→ YOUR TASK
The data must be returned in full, with no character altered.

→ INFORMATION PROVIDED

• • • •

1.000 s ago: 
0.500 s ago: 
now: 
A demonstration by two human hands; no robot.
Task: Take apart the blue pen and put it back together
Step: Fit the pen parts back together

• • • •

→ FINISHED EXERCISE
1.000 s ago: 
0.500 s ago: 
now: 
A demonstration by two human hands; no robot.
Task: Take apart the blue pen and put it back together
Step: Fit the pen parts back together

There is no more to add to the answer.